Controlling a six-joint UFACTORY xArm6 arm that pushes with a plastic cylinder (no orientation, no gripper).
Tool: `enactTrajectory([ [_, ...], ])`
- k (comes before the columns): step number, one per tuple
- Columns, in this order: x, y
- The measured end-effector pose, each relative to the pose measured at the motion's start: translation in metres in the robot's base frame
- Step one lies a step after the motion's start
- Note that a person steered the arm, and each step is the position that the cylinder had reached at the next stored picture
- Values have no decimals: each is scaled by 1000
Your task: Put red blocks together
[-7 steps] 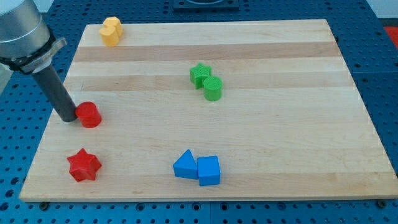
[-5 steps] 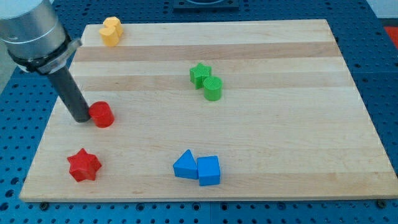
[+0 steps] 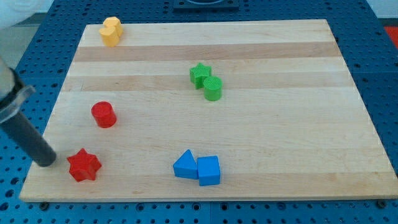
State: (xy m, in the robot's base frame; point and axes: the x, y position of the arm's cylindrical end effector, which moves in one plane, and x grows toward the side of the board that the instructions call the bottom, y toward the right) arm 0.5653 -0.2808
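You had a pale wooden worktop (image 3: 261, 143) lying on a blue pegboard base (image 3: 382, 37). The dark rod (image 3: 28, 140) came in from the view's left, past the worktop's left edge, slanting down toward the bottom-left corner. The arm carried no end effector that could release or clench, only my tip (image 3: 47, 163), which rested near the left edge, just to the left of the red star (image 3: 84, 165) and seemingly a hair short of touching it.

The two blue blocks sat by the bottom edge, left of its middle: a blue triangle (image 3: 185, 165) touching a blue cube (image 3: 209, 170) on its right. The red star lay near the bottom-left corner. The red cylinder (image 3: 104, 114) stood apart from the star, farther up and slightly to the right, so your red blocks were not together. A green star (image 3: 200, 74) and green cylinder (image 3: 213, 88) touched each other in the upper middle. A yellow block (image 3: 111, 31) sat at the top-left corner.
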Motion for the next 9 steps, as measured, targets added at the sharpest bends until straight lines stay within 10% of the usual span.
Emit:
enactTrajectory([
  [2,47,4],
  [9,1,94],
])
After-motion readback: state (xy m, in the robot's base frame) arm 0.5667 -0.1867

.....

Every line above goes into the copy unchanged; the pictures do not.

Controlling a six-joint UFACTORY xArm6 arm that pushes with a plastic cylinder (no orientation, no gripper).
Tool: `enactTrajectory([ [_, ...], ])`
- k (comes before the columns): step number, one per tuple
- Columns, in this order: x, y
- The measured end-effector pose, each relative to the pose measured at the motion's start: translation in metres in the robot's base frame
- Step one lies a step after the motion's start
- Note that a person steered the arm, and each step is the position that the cylinder had reached at the next stored picture
- Values have no decimals: each is scaled by 1000
Your task: Put red blocks together
[-7 steps] 
[-5 steps] 
[+0 steps] 
State: (xy m, in the robot's base frame; point and axes: the x, y position of the arm's cylindrical end effector, which moves in one plane, and x grows toward the side of the board that the instructions call the bottom, y toward the right) arm 0.5653 -0.2808
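You had a pale wooden worktop (image 3: 261, 143) lying on a blue pegboard base (image 3: 382, 37). The dark rod (image 3: 28, 140) came in from the view's left, past the worktop's left edge, slanting down toward the bottom-left corner. The arm carried no end effector that could release or clench, only my tip (image 3: 47, 163), which rested near the left edge, just to the left of the red star (image 3: 84, 165) and seemingly a hair short of touching it.

The two blue blocks sat by the bottom edge, left of its middle: a blue triangle (image 3: 185, 165) touching a blue cube (image 3: 209, 170) on its right. The red star lay near the bottom-left corner. The red cylinder (image 3: 104, 114) stood apart from the star, farther up and slightly to the right, so your red blocks were not together. A green star (image 3: 200, 74) and green cylinder (image 3: 213, 88) touched each other in the upper middle. A yellow block (image 3: 111, 31) sat at the top-left corner.
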Motion for the next 9 steps, as measured, targets added at the sharpest bends until straight lines stay within 10% of the usual span.
Emit:
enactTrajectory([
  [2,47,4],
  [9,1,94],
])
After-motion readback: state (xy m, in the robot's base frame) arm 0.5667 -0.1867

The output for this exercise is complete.